Um helicóptero disparou três mísseis durante a noite contra um edifício que abrigava a sede da Jihad Islâmica em Gaza, ferindo cinco pessoas.
O prédio de três andares foi totalmente destruído, mas o alvo israelense, Mohamed al-Hindi, líder político do movimento radical que o visita habitualmente, não estava no local no momento do ataque, segundo fontes palestinas.
Menos de meia hora depois, outro helicóptero atacou a casa de Al-Hindi em Gaza. Dois mísseis atingiram a sede de uma organização beneficente da Jihad que fica no mesmo local. Doze pessoas ficaram feridas.
Poucas horas depois, um helicóptero disparou pelo menos um míssil contra a casa de um dirigente da facção armada da Jihad no campo de refugiados de Rafah, sul da Faixa de Gaza, segundo fonte de segurança e testemunhas.
Porém, Mohamed al-Sheikh Khalil conseguiu escapar, segundo o grupo radical.

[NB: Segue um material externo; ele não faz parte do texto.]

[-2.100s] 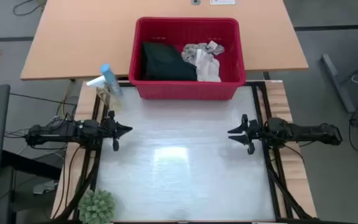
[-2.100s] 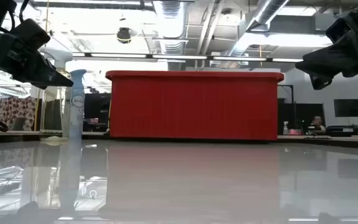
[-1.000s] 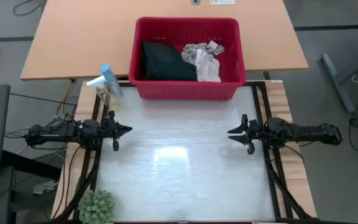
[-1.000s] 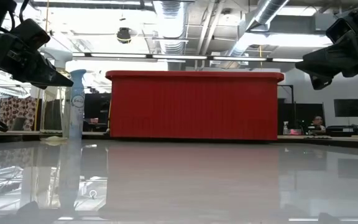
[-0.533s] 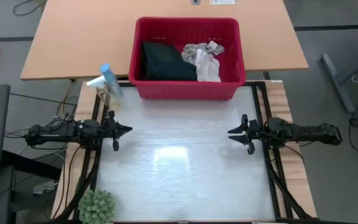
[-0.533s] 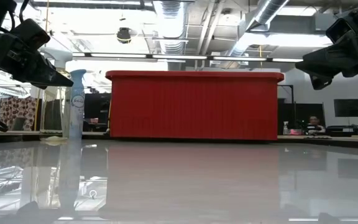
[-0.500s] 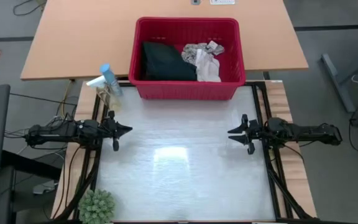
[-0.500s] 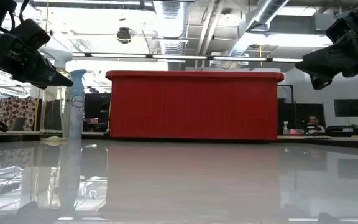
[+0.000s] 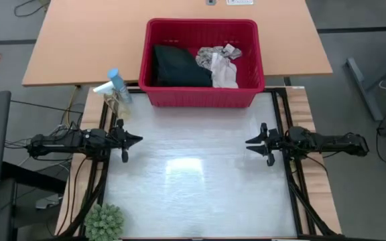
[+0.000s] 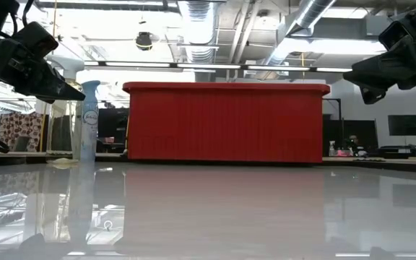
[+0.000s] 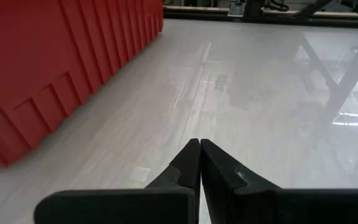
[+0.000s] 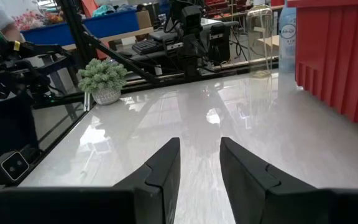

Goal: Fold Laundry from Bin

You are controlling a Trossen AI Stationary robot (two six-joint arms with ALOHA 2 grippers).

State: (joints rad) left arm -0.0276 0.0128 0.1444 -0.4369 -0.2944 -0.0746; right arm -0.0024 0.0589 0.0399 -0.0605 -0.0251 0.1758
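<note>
Table: pale glossy top, bare in the middle, light glare near its centre.

Bin: red, slotted sides, sat at the far edge of the table, midway between the two arms. Low view showed its long red wall square-on; contents hidden from that height.

Laundry, all inside the bin:
- dark blackish-green garment filled the bin's left half, heaped against the near wall.
- leaf-patterned white-grey cloth lay crumpled right of centre, touching the dark garment.
- small whitish cloth sat just in front of the patterned one, toward the bin's near wall; where one ended and the other began was hard to tell from above.

Left gripper: hung above the table, near-left of the bin, pointing inward. Fingers pressed together, nothing between them; the left wrist view showed the tips meeting, with the bin's side beside them.

Right gripper: hung near-right of the bin, pointing inward at the left one, well apart from it. Fingers stood apart, empty.

Spray bottle: just off the bin's left near corner, upright.

Small green plant: far from the bin, at the table's near left corner.
</note>
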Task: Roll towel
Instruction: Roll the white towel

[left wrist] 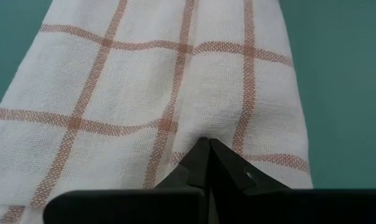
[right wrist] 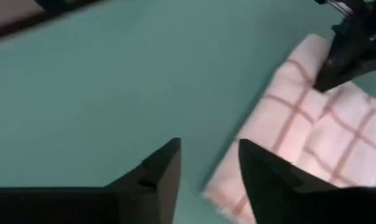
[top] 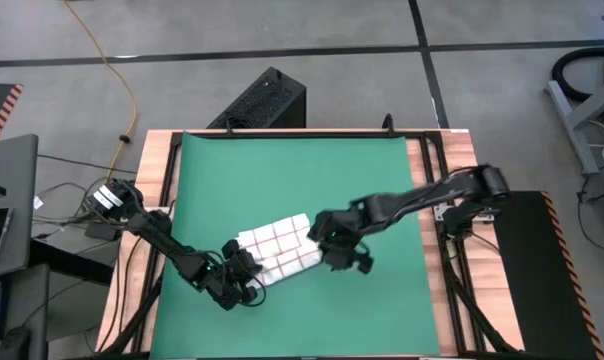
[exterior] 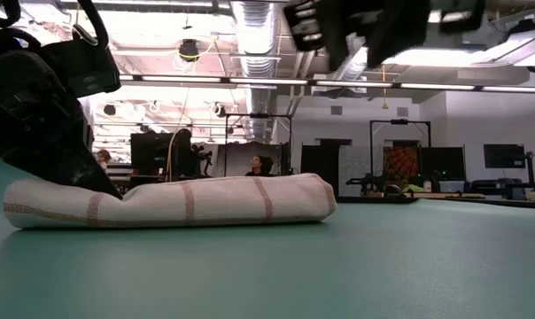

Depois do primeiro ataque, Abu al-Abed, dirigente da Jihad, prometeu a ''continuação da resistência para vingar o sangue dos mártires''. Os ataques aconteceram depois da morte de 13 soldados israelenses na Faixa de Gaza durante a semana.
Os dirigentes dos movimentos radicais palestinos vivem na clandestinidade desde que o exército israelense iniciou uma ampla operação de busca. Israel já matou, em ataques em março e abril, dois chefes do Hamas, seu fundador, xeque Ahmed Yassin, e seu sucessor Abdelaziz al-Rantissi.
Paralelamente, o exército israelense executou uma grande operação em Rafah na sexta-feira, matando dois palestinos e destruindo dezenas de casas. ''Quando entramos no campo esta manhã, encontramos 88 edifícios destruídos, que abrigavam 206 famílias. No total, 1.064 pessoas estão afetadas'', declarou o porta-voz da Agência da ONU para a Ajuda aos Refugiados Palestinos (UNRWA), Paul McCann.